**PROBLEM TO SOLVE**: Find the lines below in which the string "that" occurs. Copy each one.

BEGIN

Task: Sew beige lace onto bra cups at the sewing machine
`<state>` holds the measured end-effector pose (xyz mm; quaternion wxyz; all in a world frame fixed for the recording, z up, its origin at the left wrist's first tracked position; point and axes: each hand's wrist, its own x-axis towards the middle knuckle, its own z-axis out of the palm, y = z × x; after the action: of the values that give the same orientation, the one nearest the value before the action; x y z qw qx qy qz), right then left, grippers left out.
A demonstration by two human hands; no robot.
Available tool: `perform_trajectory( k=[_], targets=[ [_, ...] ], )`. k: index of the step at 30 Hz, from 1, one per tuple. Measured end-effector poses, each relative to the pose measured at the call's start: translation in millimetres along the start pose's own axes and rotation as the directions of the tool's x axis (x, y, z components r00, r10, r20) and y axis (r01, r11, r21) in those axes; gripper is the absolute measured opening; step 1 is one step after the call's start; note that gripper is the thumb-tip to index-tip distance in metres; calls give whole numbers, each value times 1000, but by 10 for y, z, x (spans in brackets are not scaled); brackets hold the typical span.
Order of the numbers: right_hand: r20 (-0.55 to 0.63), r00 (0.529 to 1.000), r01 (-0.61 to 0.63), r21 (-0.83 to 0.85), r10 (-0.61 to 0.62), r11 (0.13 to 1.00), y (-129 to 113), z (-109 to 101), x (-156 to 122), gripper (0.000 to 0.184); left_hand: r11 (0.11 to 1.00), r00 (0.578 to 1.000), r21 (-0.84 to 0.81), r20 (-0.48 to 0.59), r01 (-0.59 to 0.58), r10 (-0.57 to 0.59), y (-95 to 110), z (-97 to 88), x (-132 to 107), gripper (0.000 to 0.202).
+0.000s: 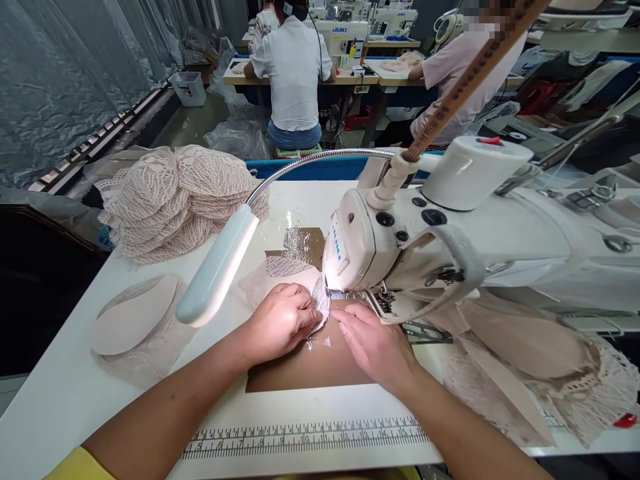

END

**YOUR SOLUTION**:
`<state>` holds the measured end-effector pose (xyz mm; quaternion wxyz; all in a world frame fixed for the recording, z up, its origin at the left wrist's first tracked position; point and axes: each hand's wrist, its own x-axis towards the middle knuckle, its own z-axis out of the palm, y = z × x; after the action: of the values that give the same orientation, the one nearest the value before the action; x y z qw qx qy qz), right then left, grippers left out.
Available tool: `perform_trajectory( k=[_], targets=[ [_, ...] ], )`. k: index of the step at 30 Hz, from 1, one per tuple. Measured end-effector poses, each relative to the pose measured at the call's start: translation in millimetres along the start pose's own axes and rotation as the directions of the tool's x axis (x, y, z components r00, r10, r20) and y axis (r01, r11, r21) in those axes; gripper is the absolute measured opening; step 1 is one step after the call's start; note that gripper is the thumb-tip to index-tip distance in metres; calls give whole numbers, each value times 1000, but by 10 for y, z, x (spans in brackets are not scaled); brackets hold the typical span.

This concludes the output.